* [DATA SUPPLIED]
=====

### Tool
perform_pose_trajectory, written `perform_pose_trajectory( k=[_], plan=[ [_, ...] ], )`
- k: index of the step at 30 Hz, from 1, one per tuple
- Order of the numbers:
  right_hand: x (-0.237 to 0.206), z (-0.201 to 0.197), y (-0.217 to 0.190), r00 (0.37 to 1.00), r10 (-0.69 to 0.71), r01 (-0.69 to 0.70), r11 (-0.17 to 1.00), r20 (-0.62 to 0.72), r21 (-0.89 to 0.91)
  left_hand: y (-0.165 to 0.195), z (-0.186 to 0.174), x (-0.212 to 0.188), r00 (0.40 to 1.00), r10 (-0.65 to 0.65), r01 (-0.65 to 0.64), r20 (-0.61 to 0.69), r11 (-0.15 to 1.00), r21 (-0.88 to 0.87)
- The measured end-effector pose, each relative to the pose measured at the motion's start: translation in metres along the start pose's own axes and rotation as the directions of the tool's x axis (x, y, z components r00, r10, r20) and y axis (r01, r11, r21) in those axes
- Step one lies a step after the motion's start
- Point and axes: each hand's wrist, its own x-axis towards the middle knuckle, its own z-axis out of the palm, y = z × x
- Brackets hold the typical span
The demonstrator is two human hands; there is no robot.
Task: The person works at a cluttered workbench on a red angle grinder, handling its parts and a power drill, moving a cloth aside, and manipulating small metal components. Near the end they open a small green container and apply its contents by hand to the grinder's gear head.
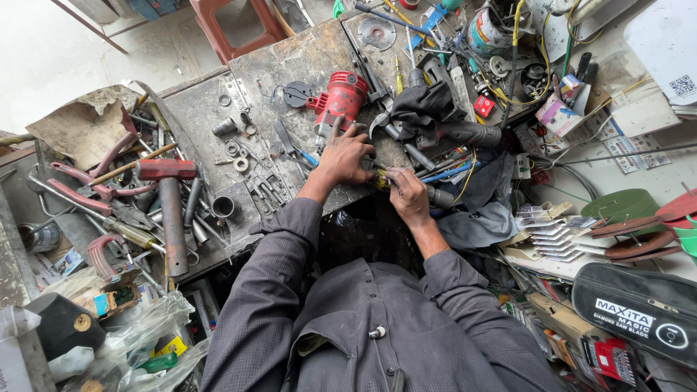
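Two hands meet at the near edge of the worktop [290, 65], over a small part we cannot make out. Our left hand [347, 156] lies spread, palm down, fingers splayed against the base of the red power tool [337, 98]; it seems to pin the work flat rather than grip it. Our right hand [406, 194] is curled shut around a thin yellow-handled tool [380, 180], its tip pointing in under the left fingers. We judge the pairing as brace and driver: one hand steadies, the other works.

The red power tool lies on its side just beyond the left hand, touching it. A dark cloth [425, 105] is bunched over more tool bodies to the right. Well to the left, a heavy red-headed hammer [168, 196] rests among pliers, sockets and rings. Loose washers lie between hammer and hands, all within reach.
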Motion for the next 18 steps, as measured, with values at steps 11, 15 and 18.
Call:
perform_pose_trajectory(
  k=[11,15,18],
  plan=[
    [0.0036,-0.0012,0.0034,0.998,0.025,-0.026,0.999,0.054,0.02,-0.0006,-0.0011,-0.001,0.999,0.033,-0.032,-0.037,0.999,0.024],
    [0.0047,-0.0006,0.0029,0.998,0.004,-0.005,1.0,0.057,0.02,-0.0008,-0.0025,-0.001,0.999,0.027,-0.026,-0.019,0.999,0.038],
    [0.0058,-0.0016,0.0042,0.997,0.044,-0.044,0.999,0.06,0.001,-0.0003,-0.0029,-0.0004,1.0,0.025,-0.024,-0.007,0.999,0.036]
  ],
)
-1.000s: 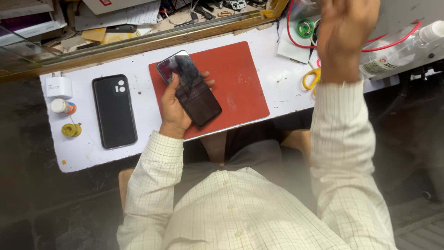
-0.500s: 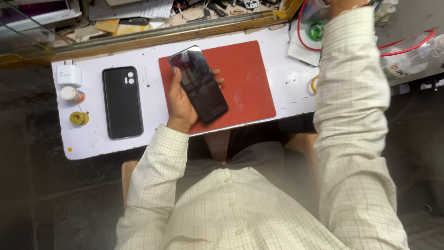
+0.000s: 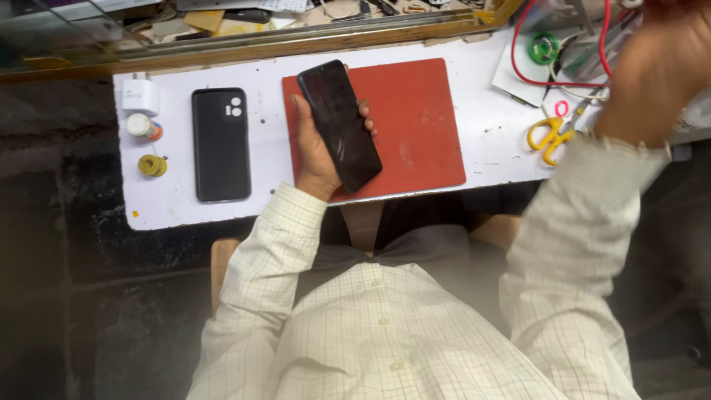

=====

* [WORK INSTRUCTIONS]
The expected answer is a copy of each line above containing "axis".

* [OUTPUT OF THE EXERCISE]
- The measured end-effector pose, each relative to the pose measured at the motion's start: translation in metres along the start pose's own axes and rotation as the directions of the tool's x axis (x, y, z components r00, r10, r20) and y axis (r01, r11, r21) in those axes
- Point and axes: each hand's wrist, its own x-axis towards the middle knuckle, its own z-axis out of the palm, y = z × x

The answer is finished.